Task statement: Report only the number of lines in this material that include the string "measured".

Recorded data:
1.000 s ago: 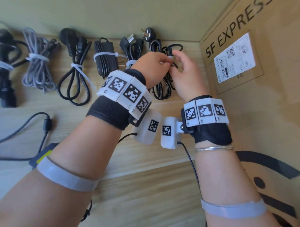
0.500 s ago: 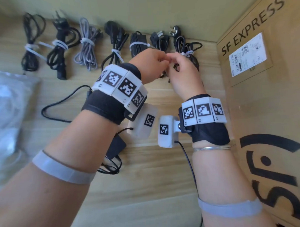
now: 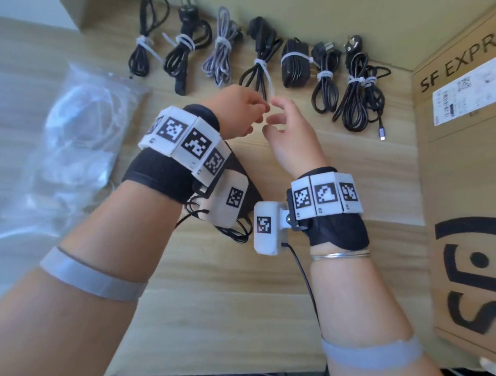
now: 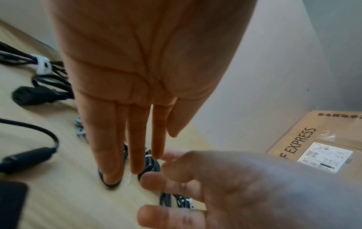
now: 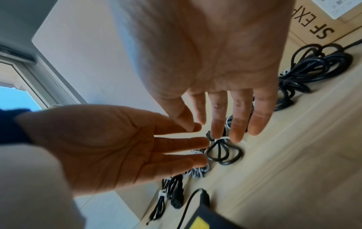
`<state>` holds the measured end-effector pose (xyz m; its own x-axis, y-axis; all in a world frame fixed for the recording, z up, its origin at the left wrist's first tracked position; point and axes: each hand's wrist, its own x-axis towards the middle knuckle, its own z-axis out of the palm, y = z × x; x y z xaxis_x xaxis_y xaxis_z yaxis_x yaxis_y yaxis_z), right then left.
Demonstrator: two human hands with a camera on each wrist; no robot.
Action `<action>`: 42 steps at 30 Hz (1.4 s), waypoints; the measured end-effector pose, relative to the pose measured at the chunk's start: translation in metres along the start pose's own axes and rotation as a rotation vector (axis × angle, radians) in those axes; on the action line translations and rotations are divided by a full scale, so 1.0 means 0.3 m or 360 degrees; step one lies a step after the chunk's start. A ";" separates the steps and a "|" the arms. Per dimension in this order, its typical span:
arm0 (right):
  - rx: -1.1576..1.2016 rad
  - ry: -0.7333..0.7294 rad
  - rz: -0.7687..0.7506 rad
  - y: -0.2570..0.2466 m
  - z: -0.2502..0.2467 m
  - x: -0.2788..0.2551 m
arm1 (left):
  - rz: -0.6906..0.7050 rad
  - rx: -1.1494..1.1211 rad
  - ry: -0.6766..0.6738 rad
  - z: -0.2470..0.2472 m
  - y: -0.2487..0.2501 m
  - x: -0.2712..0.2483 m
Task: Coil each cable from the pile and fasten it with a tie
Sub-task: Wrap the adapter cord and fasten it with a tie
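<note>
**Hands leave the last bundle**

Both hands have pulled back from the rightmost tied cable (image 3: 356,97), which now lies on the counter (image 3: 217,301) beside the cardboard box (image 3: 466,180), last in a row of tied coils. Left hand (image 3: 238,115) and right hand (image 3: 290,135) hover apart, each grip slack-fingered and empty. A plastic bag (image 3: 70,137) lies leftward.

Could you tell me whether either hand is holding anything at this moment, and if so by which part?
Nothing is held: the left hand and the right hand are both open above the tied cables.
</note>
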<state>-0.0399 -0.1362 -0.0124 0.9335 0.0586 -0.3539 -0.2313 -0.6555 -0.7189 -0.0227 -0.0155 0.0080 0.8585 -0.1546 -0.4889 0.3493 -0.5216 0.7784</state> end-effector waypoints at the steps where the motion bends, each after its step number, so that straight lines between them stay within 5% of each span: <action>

Problem solution: 2